Do steroids help treat cardiac amyloidosis?

Steroids for Cardiac Amyloidosis Treatment

Corticosteroids alone are not recommended as primary treatment for cardiac amyloidosis, but they are used as part of combination chemotherapy regimens for AL amyloidosis. 1, 2

Treatment Based on Amyloidosis Type

Treatment for cardiac amyloidosis must be tailored to the specific type:

AL (Light Chain) Amyloidosis

• First-line treatment: Daratumumab combined with cyclophosphamide, bortezomib, and dexamethasone (Dara-CyBorD) 1, 2
  • Corticosteroids (dexamethasone) are included in this regimen
  • Achieves high rates of deep hematologic responses
• Alternative options:
  • CyBorD alone (cyclophosphamide, bortezomib, dexamethasone) for patients who cannot tolerate daratumumab 2
  • High-dose melphalan with autologous stem cell transplantation (HDM/SCT) for eligible patients without significant cardiac involvement 1, 2

ATTR (Transthyretin) Amyloidosis

• FDA-approved treatment: Tafamidis 2
• Steroids have no role in ATTR amyloidosis treatment

Corticosteroid Use and Considerations

When used as part of combination therapy for AL amyloidosis, corticosteroids come with significant cardiac risks:

• Peripheral edema
• Pulmonary edema
• Fluid overload 1

These side effects can be particularly problematic in patients with pre-existing cardiac involvement, requiring careful monitoring and dose adjustments.

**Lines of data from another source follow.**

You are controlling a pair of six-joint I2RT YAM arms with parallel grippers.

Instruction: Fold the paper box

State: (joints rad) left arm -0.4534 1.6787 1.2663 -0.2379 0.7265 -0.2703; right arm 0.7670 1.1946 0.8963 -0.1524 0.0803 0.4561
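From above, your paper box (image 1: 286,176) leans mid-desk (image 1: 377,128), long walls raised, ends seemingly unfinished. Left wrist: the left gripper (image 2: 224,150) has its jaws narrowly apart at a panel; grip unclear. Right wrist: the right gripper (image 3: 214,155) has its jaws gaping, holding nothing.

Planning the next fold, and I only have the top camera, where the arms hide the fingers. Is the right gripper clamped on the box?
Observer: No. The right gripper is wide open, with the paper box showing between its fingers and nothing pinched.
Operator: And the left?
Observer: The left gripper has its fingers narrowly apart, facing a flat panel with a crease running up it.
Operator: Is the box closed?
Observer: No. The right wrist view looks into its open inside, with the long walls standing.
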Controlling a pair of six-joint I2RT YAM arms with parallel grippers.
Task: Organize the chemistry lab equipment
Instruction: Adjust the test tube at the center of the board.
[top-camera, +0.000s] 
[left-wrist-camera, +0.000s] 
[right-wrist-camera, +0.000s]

Monitoring During Treatment

For patients receiving treatment that includes corticosteroids:

• Monthly monitoring of:
  • Complete blood count
  • Biochemistry
  • NT-proBNP
  • Troponin
  • Serum-free light chain quantification 2
• Echocardiography with strain measurements every 6 months
• Holter ECG every 6 months 2

Multidisciplinary Approach

Management of cardiac amyloidosis requires collaboration between:

• Cardiologists
• Hematologists
• Neurologists (for ATTR with neuropathy)
• Nephrologists (for renal involvement)
• Palliative care specialists 1, 2

Important Caveats

• Cardiac toxicity risk: Treatment-related mortality is a significant concern, particularly in patients with advanced cardiac involvement 1, 3
• Eligibility assessment: Patients must be carefully selected for aggressive therapies based on cardiac staging and overall performance status
• Response monitoring: Hematologic response (goal: very good partial response or better) must be regularly assessed 2
• Advanced options: For end-stage disease, heart transplantation may be considered, sometimes combined with liver transplantation for hereditary ATTR 2, 3

The treatment landscape for cardiac amyloidosis has evolved significantly in recent years, with targeted therapies showing improved outcomes compared to traditional approaches. While corticosteroids remain an important component of AL amyloidosis treatment regimens, they are never used as monotherapy and must be administered with careful attention to their potential cardiac complications.